Task description
Return the listing below unchanged, but without pictures.

(Data excerpt Opens)

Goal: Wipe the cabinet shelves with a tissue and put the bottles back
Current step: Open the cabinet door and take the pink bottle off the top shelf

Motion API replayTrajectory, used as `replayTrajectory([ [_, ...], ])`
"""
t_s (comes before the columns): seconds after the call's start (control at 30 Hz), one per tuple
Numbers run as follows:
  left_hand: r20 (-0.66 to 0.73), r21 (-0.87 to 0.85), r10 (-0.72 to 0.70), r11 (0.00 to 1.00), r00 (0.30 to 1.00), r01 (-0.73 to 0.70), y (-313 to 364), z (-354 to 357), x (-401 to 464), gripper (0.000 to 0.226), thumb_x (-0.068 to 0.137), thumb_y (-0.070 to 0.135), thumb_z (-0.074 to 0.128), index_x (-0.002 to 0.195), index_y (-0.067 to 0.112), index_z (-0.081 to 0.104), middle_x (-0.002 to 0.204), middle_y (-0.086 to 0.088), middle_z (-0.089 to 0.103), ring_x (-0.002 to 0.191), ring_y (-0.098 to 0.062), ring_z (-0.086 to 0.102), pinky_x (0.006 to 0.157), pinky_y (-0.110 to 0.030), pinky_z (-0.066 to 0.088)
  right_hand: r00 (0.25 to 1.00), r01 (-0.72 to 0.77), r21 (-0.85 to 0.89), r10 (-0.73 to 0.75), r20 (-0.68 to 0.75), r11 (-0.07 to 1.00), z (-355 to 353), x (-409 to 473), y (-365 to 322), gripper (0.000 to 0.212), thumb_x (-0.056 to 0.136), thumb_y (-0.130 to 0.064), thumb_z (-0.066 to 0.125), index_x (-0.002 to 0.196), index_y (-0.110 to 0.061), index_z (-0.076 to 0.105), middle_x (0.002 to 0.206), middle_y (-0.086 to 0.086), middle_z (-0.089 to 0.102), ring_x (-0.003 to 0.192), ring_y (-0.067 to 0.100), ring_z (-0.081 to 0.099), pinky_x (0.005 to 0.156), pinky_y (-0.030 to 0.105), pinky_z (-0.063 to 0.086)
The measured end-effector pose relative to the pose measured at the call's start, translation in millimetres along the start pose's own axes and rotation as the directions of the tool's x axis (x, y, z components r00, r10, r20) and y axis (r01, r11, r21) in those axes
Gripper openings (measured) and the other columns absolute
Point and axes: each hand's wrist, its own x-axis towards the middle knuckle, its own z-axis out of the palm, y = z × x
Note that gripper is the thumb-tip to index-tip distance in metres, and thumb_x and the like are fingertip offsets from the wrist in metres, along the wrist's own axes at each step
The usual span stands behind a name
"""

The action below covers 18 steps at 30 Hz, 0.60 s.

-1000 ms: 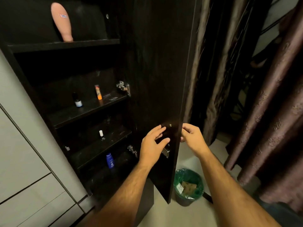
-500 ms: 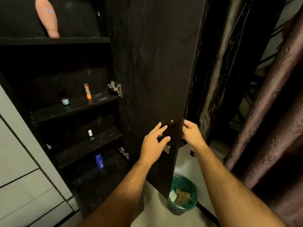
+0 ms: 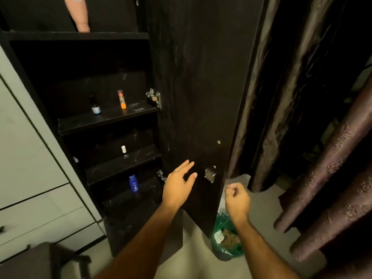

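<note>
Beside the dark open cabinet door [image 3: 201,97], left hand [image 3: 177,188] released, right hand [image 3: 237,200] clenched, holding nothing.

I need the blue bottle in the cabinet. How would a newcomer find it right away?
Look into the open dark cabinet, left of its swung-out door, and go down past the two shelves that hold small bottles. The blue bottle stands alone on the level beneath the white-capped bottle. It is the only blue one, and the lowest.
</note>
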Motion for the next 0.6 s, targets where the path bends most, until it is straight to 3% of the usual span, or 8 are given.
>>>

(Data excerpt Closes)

Response to this task
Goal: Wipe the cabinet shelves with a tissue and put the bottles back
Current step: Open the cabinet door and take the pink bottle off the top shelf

Motion API replayTrajectory, used as `replayTrajectory([ [_, ...], ])`
"""
t_s (comes before the columns): seconds after the call's start (control at 30 Hz), one per tuple
Numbers run as follows:
  left_hand: r20 (-0.66 to 0.73), r21 (-0.87 to 0.85), r10 (-0.72 to 0.70), r11 (0.00 to 1.00), r00 (0.30 to 1.00), r01 (-0.73 to 0.70), y (-313 to 364), z (-354 to 357), x (-401 to 464), gripper (0.000 to 0.226), thumb_x (-0.068 to 0.137), thumb_y (-0.070 to 0.135), thumb_z (-0.074 to 0.128), index_x (-0.002 to 0.195), index_y (-0.067 to 0.112), index_z (-0.081 to 0.104), middle_x (-0.002 to 0.204), middle_y (-0.086 to 0.088), middle_z (-0.089 to 0.103), ring_x (-0.002 to 0.191), ring_y (-0.098 to 0.062), ring_z (-0.086 to 0.102), pinky_x (0.006 to 0.157), pinky_y (-0.110 to 0.030), pinky_z (-0.066 to 0.088)
  right_hand: r00 (0.25 to 1.00), r01 (-0.72 to 0.77), r21 (-0.85 to 0.89), r10 (-0.73 to 0.75), r20 (-0.68 to 0.75), r11 (-0.07 to 1.00), z (-355 to 353), x (-409 to 473), y (-365 to 322), gripper (0.000 to 0.212), thumb_x (-0.056 to 0.136), thumb_y (-0.130 to 0.064), thumb_z (-0.066 to 0.125), index_x (-0.002 to 0.196), index_y (-0.110 to 0.061), index_z (-0.076 to 0.105), middle_x (0.002 to 0.206), middle_y (-0.086 to 0.086), middle_z (-0.089 to 0.102), ring_x (-0.003 to 0.192), ring_y (-0.067 to 0.100), ring_z (-0.081 to 0.099), pinky_x (0.005 to 0.156), pinky_y (-0.030 to 0.105), pinky_z (-0.063 to 0.086)
The measured end-effector pose relative to the pose measured at the call's start, translation in millimetres along the start pose's own axes and rotation as the directions of the tool's x axis (x, y, z components r00, r10, r20) and y axis (r01, r11, r21) in those axes
Gripper openings (measured) and the other columns absolute
Point and axes: each hand's wrist, its own x-axis towards the middle knuckle, its own z-axis out of the palm, y = z × x
Note that gripper is the thumb-tip to index-tip distance in metres, and thumb_x and the like are fingertip offsets from the wrist in metres, along the wrist's own axes at each step
The usual span stands behind a name
"""

The action below covers 18 steps at 30 Hz, 0.60 s.

-1000 ms: 
-500 ms: 
+0 ms: 

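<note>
Beside the dark open cabinet door [image 3: 201,97], left hand [image 3: 177,188] released, right hand [image 3: 237,200] clenched, holding nothing.

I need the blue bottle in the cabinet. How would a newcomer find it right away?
Look into the open dark cabinet, left of its swung-out door, and go down past the two shelves that hold small bottles. The blue bottle stands alone on the level beneath the white-capped bottle. It is the only blue one, and the lowest.
</note>
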Motion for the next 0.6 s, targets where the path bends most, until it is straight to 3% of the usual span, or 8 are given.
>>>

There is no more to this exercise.